◆ **TASK OBJECTIVE**: Write out the full listing exactly as it appears below.

◆ **GIVEN DATA**:

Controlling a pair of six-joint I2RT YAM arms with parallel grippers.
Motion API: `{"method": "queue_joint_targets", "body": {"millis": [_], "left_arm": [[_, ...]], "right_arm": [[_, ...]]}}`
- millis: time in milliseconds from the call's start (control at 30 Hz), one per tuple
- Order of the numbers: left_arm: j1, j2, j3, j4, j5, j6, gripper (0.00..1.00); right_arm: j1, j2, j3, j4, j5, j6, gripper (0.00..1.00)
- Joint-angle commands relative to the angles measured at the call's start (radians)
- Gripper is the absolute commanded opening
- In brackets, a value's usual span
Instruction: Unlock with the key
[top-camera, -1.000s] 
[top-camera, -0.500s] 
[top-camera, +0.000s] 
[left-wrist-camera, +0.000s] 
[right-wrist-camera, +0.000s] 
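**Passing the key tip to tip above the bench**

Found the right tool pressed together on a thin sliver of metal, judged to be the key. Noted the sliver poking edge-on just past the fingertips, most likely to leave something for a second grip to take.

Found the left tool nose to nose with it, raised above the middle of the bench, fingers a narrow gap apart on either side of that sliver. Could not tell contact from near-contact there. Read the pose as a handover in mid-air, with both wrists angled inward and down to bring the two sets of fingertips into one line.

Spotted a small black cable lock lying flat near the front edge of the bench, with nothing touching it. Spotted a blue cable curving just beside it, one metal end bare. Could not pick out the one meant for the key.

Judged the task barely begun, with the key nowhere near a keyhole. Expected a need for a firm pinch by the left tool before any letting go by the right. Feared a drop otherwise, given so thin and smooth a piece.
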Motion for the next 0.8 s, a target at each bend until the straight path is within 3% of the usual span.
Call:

◆ **EXERCISE SOLUTION**:
Controlling a pair of six-joint I2RT YAM arms with parallel grippers.
Motion API: `{"method": "queue_joint_targets", "body": {"millis": [_], "left_arm": [[_, ...]], "right_arm": [[_, ...]]}}`
- millis: time in milliseconds from the call's start (control at 30 Hz), one per tuple
- Order of the numbers: left_arm: j1, j2, j3, j4, j5, j6, gripper (0.00..1.00); right_arm: j1, j2, j3, j4, j5, j6, gripper (0.00..1.00)
- Joint-angle commands relative to the angles measured at the call's start (radians)
- Gripper is the absolute commanded opening
- In brackets, a value's usual span
Instruction: Unlock with the key
[top-camera, -1.000s] 
[top-camera, -0.500s] 
[top-camera, +0.000s] 
[left-wrist-camera, +0.000s] 
[right-wrist-camera, +0.000s] 
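**Passing the key tip to tip above the bench**

Found the right tool pressed together on a thin sliver of metal, judged to be the key. Noted the sliver poking edge-on just past the fingertips, most likely to leave something for a second grip to take.

Found the left tool nose to nose with it, raised above the middle of the bench, fingers a narrow gap apart on either side of that sliver. Could not tell contact from near-contact there. Read the pose as a handover in mid-air, with both wrists angled inward and down to bring the two sets of fingertips into one line.

Spotted a small black cable lock lying flat near the front edge of the bench, with nothing touching it. Spotted a blue cable curving just beside it, one metal end bare. Could not pick out the one meant for the key.

Judged the task barely begun, with the key nowhere near a keyhole. Expected a need for a firm pinch by the left tool before any letting go by the right. Feared a drop otherwise, given so thin and smooth a piece.
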Motion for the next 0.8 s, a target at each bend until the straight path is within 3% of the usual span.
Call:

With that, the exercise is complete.